Using Capella Systems’ Cambria FTC and Cambria’s floating licence mechanism, Adstream manages transcoder demand with a tiered method that scales vertically and horizontally.
Simple transcode queue scaling
Cambria FTC’s efficient transcoding queue sizes and its ability to prioritise transcoding per individual job are the first step to dealing with peaks and managing bottlenecks. Using the Cambria FTC API, workflow engines can set the number of concurrent transcode jobs to match the specifications of any situation, creating the right balance of throughput to avoid needless I/O bottlenecks. By coupling queue optimization with per-job priority settings, Adstream ensures that JIT and SLA critical content can be transcoded ahead of lower-priority content.
Vertical scaling
Using the Cambria floating licence API, a licence can be attached to a job from a pool of available licences. Then, as a new job replaces a completed one, that licence is transferred to this new instance as the previous instance is terminated. As the default Cambria licence model supports instances up to 64 cores, Adstream can continue to increase the instance size appropriately and without disruption to the BAU. When demand reduces, the instance size can be decreased appropriately, or when no longer required, terminated completely, releasing the licence back into the pool.
Horizontal scaling
While it is perfectly possible for content held in S3 storage in any of the AWS regions to be transcoded in any of the Adstream AWS regions, this cross-regional processing is not practical at scale. Adstream clients’ regional peaks coincide with the path of the sun. A pool of floating licences available to all regions ensures that spikes in demand can be handled within the region to allow load balancing and further optimisation of the transcode queues. Adstream’s automated deployment mechanisms protect against any misconfiguration or variances between regions. All the tools found in one AWS region need to be available in all other regions to provide a consistent product as part of DR strategies.
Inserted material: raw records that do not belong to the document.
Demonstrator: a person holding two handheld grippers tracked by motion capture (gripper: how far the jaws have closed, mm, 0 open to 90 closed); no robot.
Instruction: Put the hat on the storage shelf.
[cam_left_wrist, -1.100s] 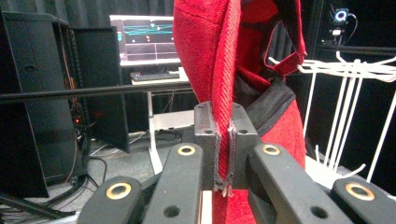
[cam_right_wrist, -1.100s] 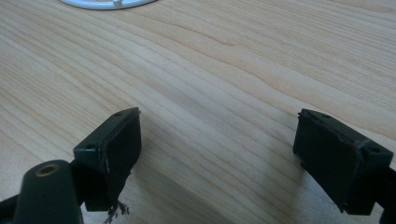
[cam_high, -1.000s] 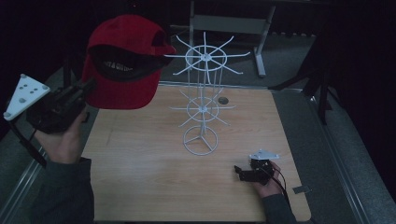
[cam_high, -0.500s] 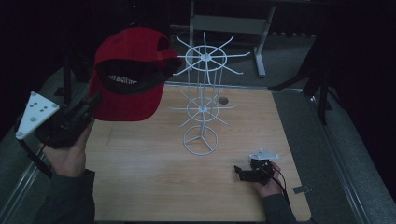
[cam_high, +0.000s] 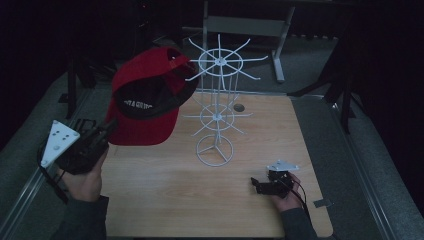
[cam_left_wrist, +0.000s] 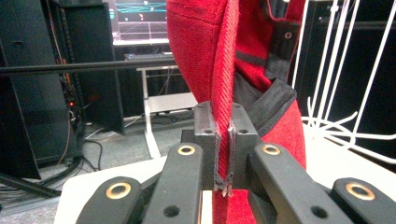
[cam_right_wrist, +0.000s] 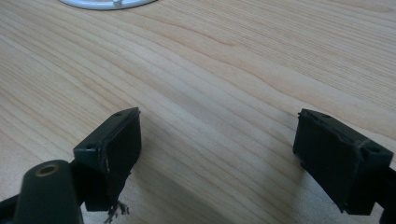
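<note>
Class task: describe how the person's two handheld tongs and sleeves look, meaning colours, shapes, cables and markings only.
Both tongs are black. The left tongs carry a grey three-cornered plate with small holes, and brass-coloured rivets dot their linkage arms. The right tongs bear a smaller grey plate; their blocky square pads have frayed edges. A dark cable trails from each. Both sleeves look dark grey.

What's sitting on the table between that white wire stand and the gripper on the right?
Nothing: the high view shows bare wood between the stand and the right gripper.
</note>
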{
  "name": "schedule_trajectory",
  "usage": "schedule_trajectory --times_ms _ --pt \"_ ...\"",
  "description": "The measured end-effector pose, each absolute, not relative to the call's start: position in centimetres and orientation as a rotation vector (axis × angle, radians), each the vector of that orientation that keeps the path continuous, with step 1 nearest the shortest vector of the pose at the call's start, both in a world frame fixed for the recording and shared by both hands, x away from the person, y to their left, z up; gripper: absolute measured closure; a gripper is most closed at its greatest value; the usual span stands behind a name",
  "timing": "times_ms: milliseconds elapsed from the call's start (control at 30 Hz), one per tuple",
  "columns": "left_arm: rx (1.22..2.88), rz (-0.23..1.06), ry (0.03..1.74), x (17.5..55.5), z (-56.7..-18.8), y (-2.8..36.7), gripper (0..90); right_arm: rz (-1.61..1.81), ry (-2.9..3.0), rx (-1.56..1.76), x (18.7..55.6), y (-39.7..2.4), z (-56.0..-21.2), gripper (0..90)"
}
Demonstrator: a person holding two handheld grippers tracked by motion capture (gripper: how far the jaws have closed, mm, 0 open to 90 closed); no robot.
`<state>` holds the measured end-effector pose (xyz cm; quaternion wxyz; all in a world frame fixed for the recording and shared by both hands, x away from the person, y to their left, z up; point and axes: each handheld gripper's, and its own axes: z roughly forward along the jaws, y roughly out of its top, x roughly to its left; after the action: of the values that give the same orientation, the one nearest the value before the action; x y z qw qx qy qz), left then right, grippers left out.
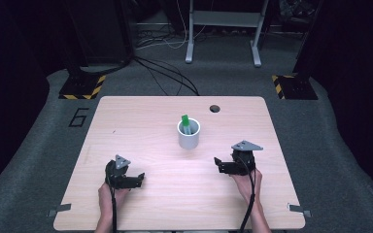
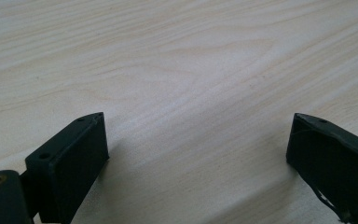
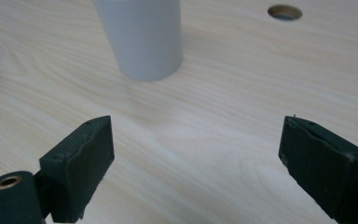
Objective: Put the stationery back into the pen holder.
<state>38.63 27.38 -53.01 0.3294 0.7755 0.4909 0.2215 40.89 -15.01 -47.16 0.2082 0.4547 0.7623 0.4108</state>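
Note:
A white cup [image 1: 189,134] stands upright near the middle of the wooden table [image 1: 141,121], with a green item [image 1: 185,122] sticking out of it. The cup's grey-white wall [image 3: 142,37] rises ahead of my right gripper [image 3: 196,154]. My right gripper [image 1: 219,165] rests low at the front right, a short way from the cup, open with nothing between its pads. My left gripper [image 1: 138,178] sits at the front left, held by a hand. In the left gripper view my left gripper [image 2: 198,144] is open over bare wood.
A round cable hole [image 1: 215,108] lies near the table's far edge, and the hole [image 3: 285,12] is beyond the cup. Metal brackets [image 1: 58,210] stick out at the front corners. Behind the table are cables on grey carpet and a stand's legs [image 1: 223,29].

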Motion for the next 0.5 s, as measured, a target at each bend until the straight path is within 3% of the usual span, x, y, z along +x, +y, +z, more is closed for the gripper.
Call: schedule_trajectory --times_ms 500 --pt "2.020 0.580 1.288 38.6 -53.0 27.3 5.2 0.997 2.081 1.372 38.3 -17.5 -52.0 5.3"
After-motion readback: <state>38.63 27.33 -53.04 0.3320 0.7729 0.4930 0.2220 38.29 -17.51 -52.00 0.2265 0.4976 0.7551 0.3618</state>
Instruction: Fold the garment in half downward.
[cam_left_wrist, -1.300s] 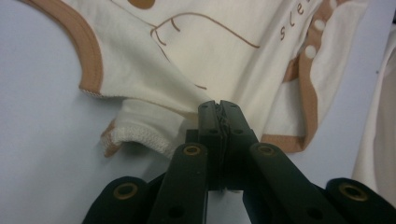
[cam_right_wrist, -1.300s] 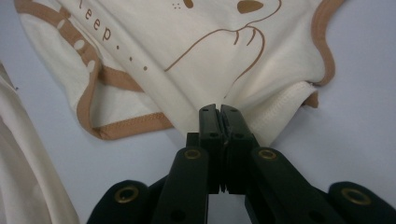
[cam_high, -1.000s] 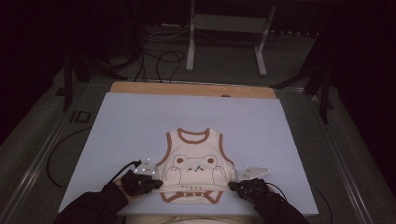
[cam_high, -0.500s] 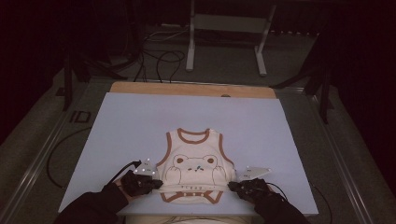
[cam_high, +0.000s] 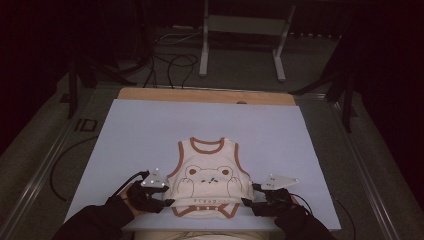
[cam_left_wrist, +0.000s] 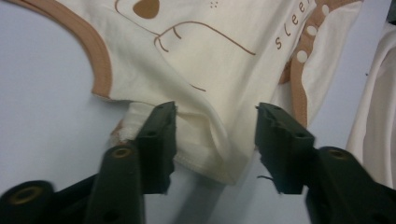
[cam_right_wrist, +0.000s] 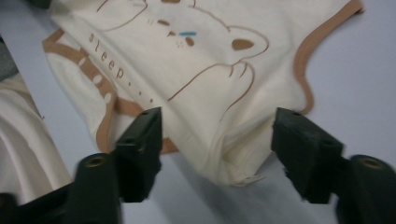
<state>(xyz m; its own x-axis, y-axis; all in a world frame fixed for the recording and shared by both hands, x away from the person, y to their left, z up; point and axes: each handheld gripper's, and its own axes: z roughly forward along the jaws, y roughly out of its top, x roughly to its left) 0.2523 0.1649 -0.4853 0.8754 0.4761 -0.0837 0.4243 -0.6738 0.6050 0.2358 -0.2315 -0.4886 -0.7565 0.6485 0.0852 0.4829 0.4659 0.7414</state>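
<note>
A cream sleeveless baby garment (cam_high: 207, 175) with brown trim and a bear print lies flat on the pale sheet, its bottom hem toward the person. My left gripper (cam_high: 167, 202) sits at the garment's lower left corner and my right gripper (cam_high: 246, 202) at its lower right corner. In the left gripper view the jaws (cam_left_wrist: 215, 135) have just been opening and stand apart, with the folded side edge of the garment (cam_left_wrist: 210, 56) lying loose between them. In the right gripper view the jaws (cam_right_wrist: 217, 140) have also just been opening; the other corner of the garment (cam_right_wrist: 196, 70) rests between them, untouched by the pads.
The pale sheet (cam_high: 150, 130) covers the table, with a wooden strip (cam_high: 205, 95) at its far edge. Beyond it on the floor stand a metal frame (cam_high: 240, 40) and loose cables (cam_high: 170, 65). The person's cream clothing (cam_right_wrist: 23, 140) hangs at the near table edge.
In the high view the hands and the garment keep their places; the jaws are too small there to show any difference.
</note>
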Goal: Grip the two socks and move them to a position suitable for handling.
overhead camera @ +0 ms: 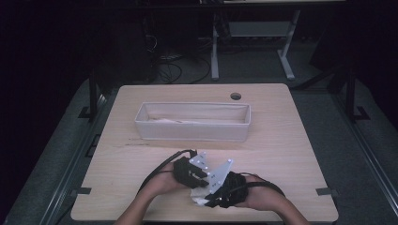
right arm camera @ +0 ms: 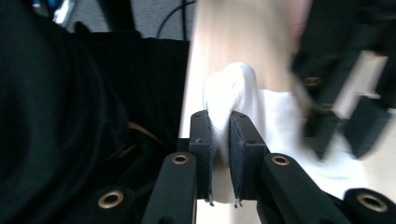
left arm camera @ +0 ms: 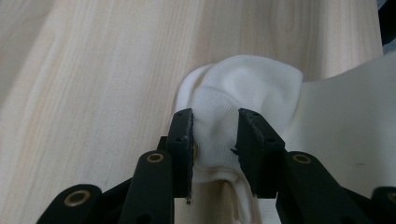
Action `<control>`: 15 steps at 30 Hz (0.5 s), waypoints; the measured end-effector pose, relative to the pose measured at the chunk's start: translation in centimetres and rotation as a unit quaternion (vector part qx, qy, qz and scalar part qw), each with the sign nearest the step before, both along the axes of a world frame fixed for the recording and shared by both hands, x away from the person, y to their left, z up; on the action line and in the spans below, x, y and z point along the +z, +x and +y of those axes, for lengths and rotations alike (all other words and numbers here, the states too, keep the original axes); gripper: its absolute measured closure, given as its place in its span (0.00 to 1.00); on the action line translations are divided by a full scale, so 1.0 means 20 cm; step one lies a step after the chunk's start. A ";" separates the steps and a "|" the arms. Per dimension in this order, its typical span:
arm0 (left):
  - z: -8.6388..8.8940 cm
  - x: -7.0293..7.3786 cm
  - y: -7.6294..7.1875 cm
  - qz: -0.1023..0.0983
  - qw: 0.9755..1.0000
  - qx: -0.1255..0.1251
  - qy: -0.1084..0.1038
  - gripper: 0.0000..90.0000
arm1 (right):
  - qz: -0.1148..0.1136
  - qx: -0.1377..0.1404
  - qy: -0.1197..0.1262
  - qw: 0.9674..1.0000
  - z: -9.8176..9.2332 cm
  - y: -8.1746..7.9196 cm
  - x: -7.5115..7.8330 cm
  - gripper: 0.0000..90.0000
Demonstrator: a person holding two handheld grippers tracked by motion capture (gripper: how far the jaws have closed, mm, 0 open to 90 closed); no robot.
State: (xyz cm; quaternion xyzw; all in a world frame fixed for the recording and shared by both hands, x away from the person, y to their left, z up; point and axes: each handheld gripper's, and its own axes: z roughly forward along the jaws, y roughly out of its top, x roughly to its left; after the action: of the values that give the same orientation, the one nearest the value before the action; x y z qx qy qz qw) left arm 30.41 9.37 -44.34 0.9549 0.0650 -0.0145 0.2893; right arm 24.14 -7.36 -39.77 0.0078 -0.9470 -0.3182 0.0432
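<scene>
A white sock (overhead camera: 199, 198) lies bunched at the table's front edge, between both hands. My left gripper (overhead camera: 194, 186) comes at it from the left. In the left gripper view my left gripper (left arm camera: 215, 117) is shut on a thick fold of the sock (left arm camera: 247, 86), both pads pressing into the knit. My right gripper (overhead camera: 210, 198) reaches in from the right. In the right gripper view my right gripper (right arm camera: 219, 116) pinches a thin upright fold of the sock (right arm camera: 232, 84). The left gripper (right arm camera: 334, 123) shows blurred at that view's right.
A long pale fabric bin (overhead camera: 192, 132) stands across the middle of the table (overhead camera: 281, 140), with something light lying inside. A round cable hole (overhead camera: 235, 96) sits behind it. Dark clothing (right arm camera: 56, 116) hangs close at the table's near edge.
</scene>
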 end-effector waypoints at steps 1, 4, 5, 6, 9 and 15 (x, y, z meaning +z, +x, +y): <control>0.00 0.00 0.00 0.000 1.000 -0.001 -0.001 0.74 | -0.003 -0.004 0.000 1.000 0.00 0.01 0.00 0.89; 0.03 0.02 0.01 -0.008 1.000 0.011 -0.013 0.74 | -0.004 -0.011 -0.004 1.000 0.00 0.05 0.00 0.89; 0.04 0.03 0.01 -0.012 1.000 0.015 -0.015 0.74 | -0.004 -0.011 -0.006 1.000 0.01 0.06 -0.01 0.89; 0.05 0.03 0.02 -0.012 1.000 0.020 -0.019 0.74 | -0.005 -0.011 -0.008 1.000 0.01 0.06 -0.01 0.89; 0.05 0.03 0.03 -0.007 1.000 0.024 -0.014 0.74 | -0.004 -0.014 -0.010 1.000 0.01 0.07 -0.01 0.89; 0.03 0.01 0.02 0.006 1.000 0.010 -0.006 0.74 | -0.006 -0.014 -0.003 1.000 0.00 0.06 0.03 0.89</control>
State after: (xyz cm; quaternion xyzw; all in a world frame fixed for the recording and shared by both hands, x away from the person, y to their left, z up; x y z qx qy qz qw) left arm 30.84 9.88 -44.22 0.9525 0.0761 -0.0172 0.2945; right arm 25.31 -7.30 -39.24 -0.0041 -0.9482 -0.3159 0.0332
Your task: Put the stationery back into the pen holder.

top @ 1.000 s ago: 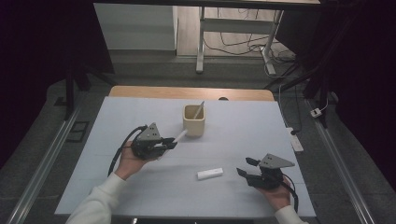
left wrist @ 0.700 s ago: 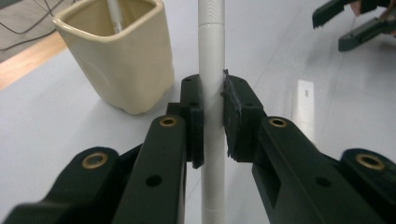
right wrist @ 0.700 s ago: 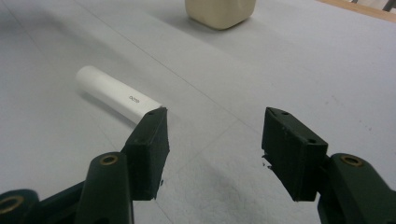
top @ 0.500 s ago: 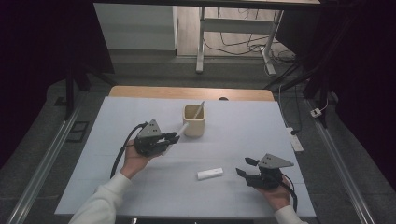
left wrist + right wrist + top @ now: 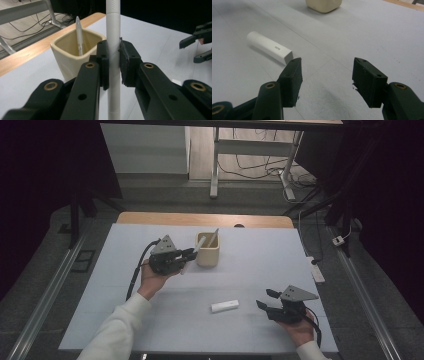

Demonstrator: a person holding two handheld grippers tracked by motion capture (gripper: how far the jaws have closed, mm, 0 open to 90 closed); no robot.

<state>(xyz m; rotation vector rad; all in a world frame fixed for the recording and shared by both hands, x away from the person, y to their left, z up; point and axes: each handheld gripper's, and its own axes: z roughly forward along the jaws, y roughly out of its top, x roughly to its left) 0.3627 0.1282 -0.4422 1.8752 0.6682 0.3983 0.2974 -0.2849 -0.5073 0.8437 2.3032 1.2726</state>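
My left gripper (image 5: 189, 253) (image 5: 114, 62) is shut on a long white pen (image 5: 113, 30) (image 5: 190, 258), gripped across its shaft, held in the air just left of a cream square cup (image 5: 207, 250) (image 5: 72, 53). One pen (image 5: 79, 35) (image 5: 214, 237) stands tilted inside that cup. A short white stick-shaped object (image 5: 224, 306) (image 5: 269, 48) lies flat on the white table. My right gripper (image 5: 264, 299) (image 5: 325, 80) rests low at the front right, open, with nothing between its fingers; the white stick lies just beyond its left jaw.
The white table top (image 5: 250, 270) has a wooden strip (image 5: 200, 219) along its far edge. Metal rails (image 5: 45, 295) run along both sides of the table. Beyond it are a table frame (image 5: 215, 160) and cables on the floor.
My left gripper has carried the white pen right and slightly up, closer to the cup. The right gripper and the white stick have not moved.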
Capella has helped greatly in this respect by automating update installs and providing the ability to set features via an API. This reduces the complexity of evaluating new software releases and features in UAT environments before they’re deployed into live production.
Workflow simplification
Using Cambria FTC’s evolving toolset, Adstream has been able to reduce the number of subsystems required to meet the specifications and requirements for each broadcaster or playout provider. Audio mapping and linear audio normalisation can be quite complex but are necessary steps, as are dynamically creating slates and providing custom head builds. Using the Cambria FTC API, Adstream does all this and transcode in a single step. Not only has this consolidation optimized speed throughout the system, the lean and powerful infrastructure reduces the number of points where issues can arise, making support easier to manage. Cambria FTC’s ability to transcode content directly from and to S3 buckets has also resulted in further efficiencies, especially around handling longform content and provisioning large amounts of temporary storage to stage source and target files.